Hassibi A, Vikalo H, Riechmann JL, Hassibi B - Nucleic Acids Res. (2009)

Bottom Line: We present a quantification method for affinity-based DNA microarrays which is based on the real-time measurements of hybridization kinetics.We demonstrate in both theory and practice that the time-constant of target capturing in microarrays, similar to all affinity-based biosensors, is inversely proportional to the concentration of the target analyte, which we subsequently use as the fundamental parameter to estimate the concentration of the analytes.Furthermore, to empirically validate the capabilities of this method in practical applications, we present a FRET-based assay which enables the real-time detection in gene expression DNA microarrays.

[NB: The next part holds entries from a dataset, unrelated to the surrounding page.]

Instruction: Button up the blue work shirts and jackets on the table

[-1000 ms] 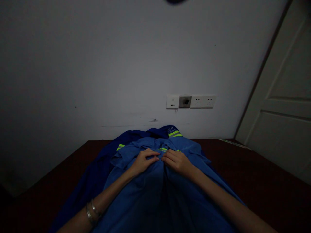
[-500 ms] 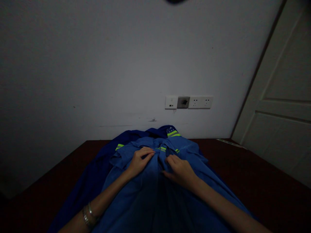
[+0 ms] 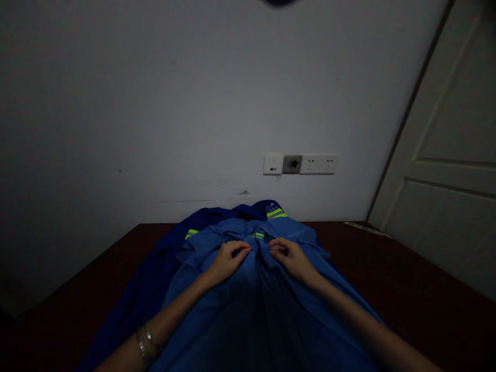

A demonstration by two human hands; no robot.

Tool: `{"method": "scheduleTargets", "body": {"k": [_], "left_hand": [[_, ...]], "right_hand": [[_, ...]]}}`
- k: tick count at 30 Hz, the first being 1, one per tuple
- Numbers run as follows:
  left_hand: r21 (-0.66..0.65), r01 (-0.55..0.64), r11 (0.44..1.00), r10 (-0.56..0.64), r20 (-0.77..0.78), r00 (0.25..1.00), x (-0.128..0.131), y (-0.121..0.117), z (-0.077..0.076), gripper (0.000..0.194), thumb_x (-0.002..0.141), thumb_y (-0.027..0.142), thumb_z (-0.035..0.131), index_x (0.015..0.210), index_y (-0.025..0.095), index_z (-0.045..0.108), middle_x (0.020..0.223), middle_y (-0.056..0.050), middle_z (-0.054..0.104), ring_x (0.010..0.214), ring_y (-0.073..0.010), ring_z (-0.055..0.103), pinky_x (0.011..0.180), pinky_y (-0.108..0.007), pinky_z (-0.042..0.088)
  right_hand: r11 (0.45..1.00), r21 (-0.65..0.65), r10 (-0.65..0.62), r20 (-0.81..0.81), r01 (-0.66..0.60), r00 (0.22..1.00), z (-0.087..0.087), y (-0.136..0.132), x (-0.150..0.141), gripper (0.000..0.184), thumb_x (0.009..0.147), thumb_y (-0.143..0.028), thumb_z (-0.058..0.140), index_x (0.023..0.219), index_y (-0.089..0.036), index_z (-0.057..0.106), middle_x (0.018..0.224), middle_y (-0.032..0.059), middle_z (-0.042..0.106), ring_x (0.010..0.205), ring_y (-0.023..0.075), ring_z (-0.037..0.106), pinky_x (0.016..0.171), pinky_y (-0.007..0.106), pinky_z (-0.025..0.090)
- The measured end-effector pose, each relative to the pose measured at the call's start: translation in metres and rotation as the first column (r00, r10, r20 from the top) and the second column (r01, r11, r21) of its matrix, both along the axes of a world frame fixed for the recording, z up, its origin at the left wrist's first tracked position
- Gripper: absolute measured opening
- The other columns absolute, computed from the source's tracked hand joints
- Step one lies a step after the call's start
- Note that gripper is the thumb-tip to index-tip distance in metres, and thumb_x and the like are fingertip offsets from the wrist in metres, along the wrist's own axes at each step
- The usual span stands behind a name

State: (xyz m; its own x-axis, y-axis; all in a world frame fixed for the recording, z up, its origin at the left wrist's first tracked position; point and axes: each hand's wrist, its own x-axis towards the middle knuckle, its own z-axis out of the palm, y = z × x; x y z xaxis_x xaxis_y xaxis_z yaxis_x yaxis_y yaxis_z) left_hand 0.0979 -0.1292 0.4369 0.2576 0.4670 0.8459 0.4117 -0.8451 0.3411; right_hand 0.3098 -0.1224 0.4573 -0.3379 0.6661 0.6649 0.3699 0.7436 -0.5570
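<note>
A light blue work shirt point(image 3: 232, 289) with yellow-green reflective strips lies spread in front of me, over a darker blue garment point(image 3: 155, 274). My left hand point(image 3: 229, 258), with bracelets on its wrist, pinches the light blue cloth near the middle, just below a reflective strip point(image 3: 257, 235). To the right of it, my right hand point(image 3: 291, 257) has its thumb and fingers drawn together on the other side of the front, also gripping the cloth. Between the two hands the fabric runs in folds. The exact edges in the fingertips are too dark to make out.
The garments lie on a dark red surface point(image 3: 364, 258) that meets a pale wall point(image 3: 194, 113). Wall sockets point(image 3: 318, 164) sit above its far edge. A light panelled door point(image 3: 445, 170) stands at the right, with a thin strip point(image 3: 368, 229) near its foot.
My right hand has moved slightly up and to the right, and its fingers have drawn together. My left hand has shifted a little right and closed into a pinch. The cloth between them has spread.
</note>
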Motion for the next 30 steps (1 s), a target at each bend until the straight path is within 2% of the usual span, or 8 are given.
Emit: {"method": "scheduleTargets", "body": {"k": [2,5,10,16,21,26,30], "left_hand": [[0.02,-0.002,1.0,0.003,-0.026,1.0,0.0,0.001,-0.001,0.021,0.083,0.027,0.049,0.086,0.017,0.067,0.088,-0.003,0.068,0.084,-0.0157,0.06,0.08,-0.026,0.044],[0.054,-0.006,0.999,0.011,-0.096,0.995,0.001,0.001,-0.002,0.02,0.083,0.026,0.049,0.085,0.018,0.067,0.086,-0.003,0.068,0.083,-0.0161,0.059,0.081,-0.028,0.042],[0.113,0.004,0.994,0.018,-0.191,0.981,0.005,0.001,-0.005,0.017,0.081,0.024,0.051,0.085,0.02,0.067,0.086,-0.003,0.069,0.083,-0.0166,0.059,0.088,-0.032,0.039],[0.135,0.008,0.991,0.025,-0.236,0.971,0.009,-0.001,-0.005,0.016,0.077,0.02,0.055,0.086,0.021,0.068,0.089,-0.003,0.069,0.087,-0.0167,0.06,0.093,-0.033,0.036],[0.075,0.045,0.996,-0.033,-0.154,0.988,0.014,-0.006,0.0,0.015,0.074,0.023,0.06,0.085,0.02,0.069,0.086,-0.003,0.069,0.086,-0.0168,0.059,0.087,-0.031,0.039],[-0.025,-0.02,0.999,0.021,0.025,0.999,0.027,-0.004,0.012,0.016,0.074,0.029,0.06,0.08,0.017,0.071,0.077,-0.004,0.068,0.076,-0.0171,0.058,0.072,-0.027,0.041],[-0.148,-0.006,0.989,0.005,-0.004,1.0,0.039,0.001,0.022,0.018,0.07,0.03,0.062,0.07,0.014,0.07,0.067,-0.003,0.064,0.063,-0.0142,0.053,0.058,-0.023,0.037]], "right_hand": [[0.998,-0.057,0.032,-0.081,-0.037,0.996,0.002,0.004,0.002,0.021,0.069,-0.026,0.056,0.087,-0.016,0.053,0.063,-0.0026,0.059,0.059,0.012,0.055,0.058,0.023,0.041],[0.996,-0.063,0.057,-0.131,-0.066,0.99,0.004,0.009,0.007,0.022,0.069,-0.027,0.056,0.087,-0.017,0.049,0.057,-0.0063,0.053,0.051,0.0095,0.049,0.052,0.021,0.037],[0.997,0.016,0.075,-0.045,-0.074,0.996,0.004,0.012,0.012,0.011,0.074,-0.026,0.051,0.079,-0.018,0.048,0.051,-0.0083,0.042,0.047,0.0079,0.041,0.048,0.02,0.031],[0.996,0.06,0.072,-0.037,-0.069,0.997,0.005,0.013,0.01,0.01,0.074,-0.024,0.05,0.078,-0.016,0.054,0.062,-0.0034,0.051,0.057,0.0103,0.049,0.055,0.022,0.037],[0.996,0.046,0.084,-0.039,-0.082,0.996,0.005,0.013,0.009,0.009,0.072,-0.022,0.051,0.078,-0.016,0.054,0.059,-0.0043,0.051,0.056,0.0102,0.048,0.056,0.022,0.037],[0.996,0.049,0.082,-0.029,-0.08,0.996,0.007,0.008,0.008,0.009,0.073,-0.022,0.05,0.078,-0.015,0.053,0.058,-0.0047,0.05,0.056,0.0101,0.048,0.057,0.022,0.037],[0.995,0.067,0.081,-0.021,-0.08,0.996,0.009,0.008,0.007,0.007,0.073,-0.021,0.05,0.077,-0.016,0.053,0.062,-0.0033,0.053,0.059,0.0106,0.051,0.057,0.022,0.038]]}}
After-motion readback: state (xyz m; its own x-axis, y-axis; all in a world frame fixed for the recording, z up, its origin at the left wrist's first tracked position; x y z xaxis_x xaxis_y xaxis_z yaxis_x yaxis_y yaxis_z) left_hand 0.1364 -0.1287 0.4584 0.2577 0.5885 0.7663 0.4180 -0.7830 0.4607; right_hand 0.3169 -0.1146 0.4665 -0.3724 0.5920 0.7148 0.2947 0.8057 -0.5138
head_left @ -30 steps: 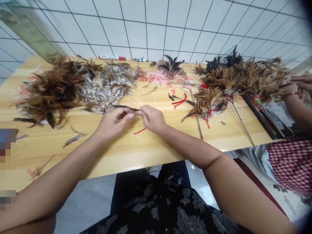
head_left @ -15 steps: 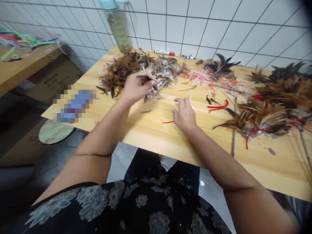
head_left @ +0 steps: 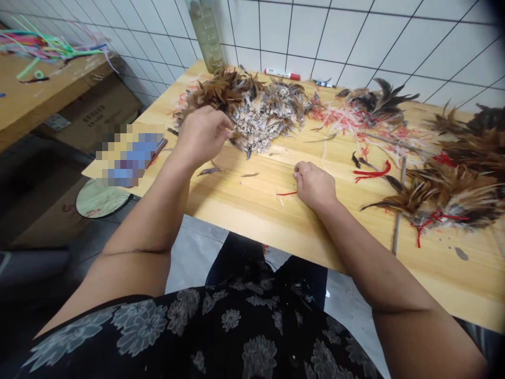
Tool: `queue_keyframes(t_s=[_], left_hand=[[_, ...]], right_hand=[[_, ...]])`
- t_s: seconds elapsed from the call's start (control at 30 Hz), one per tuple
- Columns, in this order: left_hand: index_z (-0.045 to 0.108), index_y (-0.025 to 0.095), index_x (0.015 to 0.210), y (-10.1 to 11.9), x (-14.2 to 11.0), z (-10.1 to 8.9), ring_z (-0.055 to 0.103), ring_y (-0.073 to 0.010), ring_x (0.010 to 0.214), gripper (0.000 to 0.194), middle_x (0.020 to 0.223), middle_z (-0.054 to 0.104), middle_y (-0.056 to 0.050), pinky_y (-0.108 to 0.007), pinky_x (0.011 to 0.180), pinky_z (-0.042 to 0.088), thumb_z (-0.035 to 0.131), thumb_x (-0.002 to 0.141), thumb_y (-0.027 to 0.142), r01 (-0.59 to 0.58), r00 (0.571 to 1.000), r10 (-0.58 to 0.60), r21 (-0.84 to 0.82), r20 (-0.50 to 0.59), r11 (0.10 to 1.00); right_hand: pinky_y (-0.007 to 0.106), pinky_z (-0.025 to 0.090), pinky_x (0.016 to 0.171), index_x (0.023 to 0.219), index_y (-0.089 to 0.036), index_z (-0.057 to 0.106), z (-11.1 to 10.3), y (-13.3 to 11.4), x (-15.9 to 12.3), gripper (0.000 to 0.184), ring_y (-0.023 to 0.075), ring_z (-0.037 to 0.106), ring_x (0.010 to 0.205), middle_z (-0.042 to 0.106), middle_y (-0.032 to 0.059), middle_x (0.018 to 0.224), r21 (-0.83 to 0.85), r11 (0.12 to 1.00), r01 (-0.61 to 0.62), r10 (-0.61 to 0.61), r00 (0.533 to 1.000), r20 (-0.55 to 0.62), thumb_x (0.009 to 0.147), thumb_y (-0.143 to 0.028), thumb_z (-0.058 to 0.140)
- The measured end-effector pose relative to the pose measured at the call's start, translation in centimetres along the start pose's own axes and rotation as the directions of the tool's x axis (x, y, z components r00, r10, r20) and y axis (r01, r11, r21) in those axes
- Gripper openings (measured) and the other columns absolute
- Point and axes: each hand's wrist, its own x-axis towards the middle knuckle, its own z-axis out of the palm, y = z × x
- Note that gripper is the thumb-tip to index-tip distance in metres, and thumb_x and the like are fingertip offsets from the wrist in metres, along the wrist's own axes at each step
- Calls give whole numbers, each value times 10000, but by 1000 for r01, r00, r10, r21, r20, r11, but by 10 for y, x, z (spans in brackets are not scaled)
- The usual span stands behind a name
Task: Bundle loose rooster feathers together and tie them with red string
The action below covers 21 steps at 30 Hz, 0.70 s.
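My left hand (head_left: 205, 136) is over the left edge of a large pile of brown and grey feathers (head_left: 262, 118). Its fingers are curled with the tips together, and what they may pinch is too small to make out. A loose dark feather (head_left: 211, 170) lies on the table just below it. My right hand (head_left: 315, 184) rests on the wooden table (head_left: 252, 202), fingers curled in and their inner side hidden. A thin red string (head_left: 287, 193) with a pale end runs out from beside that hand.
Tied feather bundles (head_left: 457, 195) with sticks lie on the right, near a red string bunch (head_left: 373, 171). Behind are red and white shreds (head_left: 347, 117), a red-capped marker (head_left: 282, 74) and a bottle (head_left: 207, 42). A blurred-out blue item (head_left: 136, 158) lies at left.
My left hand has drawn back left from the feather pile, and the dark feather seen in its fingers no longer shows there. My right hand's thumb and fingers have closed together. The view has shifted slightly.
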Motion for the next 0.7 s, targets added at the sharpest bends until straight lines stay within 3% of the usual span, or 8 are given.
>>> queue_keyframes(t_s=[0.17, 0.33, 0.43, 0.53, 0.63, 0.7], left_hand=[[762, 259, 938, 27, 1, 30, 834, -398, 1129, 183, 1009, 807, -80, -462, 1025, 614, 803, 854, 102, -30, 971, 6, 96, 237, 995], [669, 274, 831, 18, 6, 37, 841, -414, 1150, 218, 976, 822, -79, -463, 1035, 589, 766, 883, 86, 75, 977, -108, 177, 185, 981], [706, 274, 903, 15, 10, 28, 810, -321, 1060, 193, 935, 813, -19, -433, 1015, 576, 837, 943, 139, 148, 989, -147, -35, 34, 988], [717, 237, 1015, 31, 11, 24, 782, -219, 1000, 239, 937, 810, 24, -377, 955, 573, 954, 985, 223, 174, 978, -204, -344, -51, 923], [688, 256, 958, 65, 4, 39, 808, -240, 921, 412, 890, 792, -2, -382, 859, 616, 1071, 963, 408, 220, 974, -204, -606, 96, 765], [680, 265, 914, 89, -5, 57, 805, -253, 866, 518, 868, 778, -21, -397, 827, 643, 1138, 884, 507, 235, 970, -113, -721, 214, 652]], right_hand=[[433, 508, 922, 1536, -181, 806, 2, 3, 0, 468, 388, 844, 1442, 862, 187, 1602, -4, 1000, 0, 0, 1000, -16, 1276, -243, 423], [419, 499, 917, 1523, -197, 816, 1, 0, -2, 471, 365, 844, 1435, 887, 156, 1589, 18, 1000, 16, -14, 998, -56, 1283, -248, 414], [416, 512, 945, 1514, -193, 826, -1, -1, -4, 472, 364, 840, 1452, 890, 160, 1595, 92, 995, 29, -23, 997, -69, 1280, -247, 419], [409, 530, 981, 1477, -176, 832, 6, 0, -2, 443, 356, 850, 1395, 924, 176, 1486, 220, 974, 61, -38, 993, -108, 1267, -242, 448], [376, 557, 986, 1476, -182, 803, 23, 3, 4, 368, 297, 847, 1205, 941, 140, 1299, 427, 891, 155, -76, 978, -195, 1255, -305, 536], [352, 578, 995, 1498, -186, 774, 34, 2, 8, 366, 253, 819, 1093, 923, 98, 1202, 545, 806, 231, -102, 961, -256, 1267, -402, 590]])
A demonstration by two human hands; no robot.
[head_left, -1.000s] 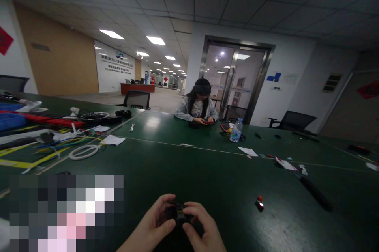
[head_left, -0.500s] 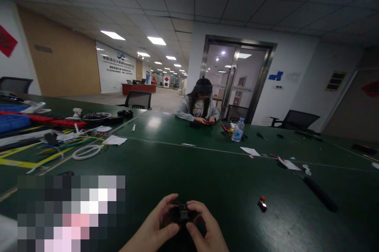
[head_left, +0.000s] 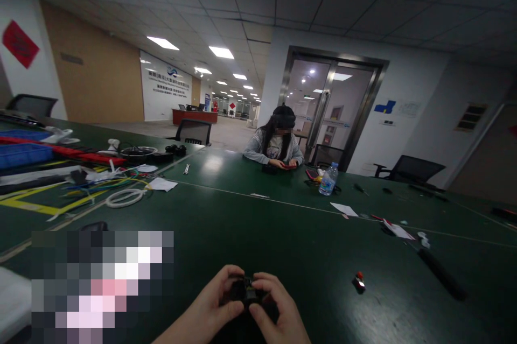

View Article: PubMed Central - PubMed

Affiliation: Institute for Cellular and Molecular Biology, University of Texas at Austin, TX 78712, USA. arjang@mail.utexas.edu

ABSTRACT
We present a quantification method for affinity-based DNA microarrays which is based on the real-time measurements of hybridization kinetics. This method, i.e. real-time DNA microarrays, enhances the detection dynamic range of conventional systems by being impervious to probe saturation in the capturing spots, washing artifacts, microarray spot-to-spot variations, and other signal amplitude-affecting non-idealities. We demonstrate in both theory and practice that the time-constant of target capturing in microarrays, similar to all affinity-based biosensors, is inversely proportional to the concentration of the target analyte, which we subsequently use as the fundamental parameter to estimate the concentration of the analytes. Furthermore, to empirically validate the capabilities of this method in practical applications, we present a FRET-based assay which enables the real-time detection in gene expression DNA microarrays.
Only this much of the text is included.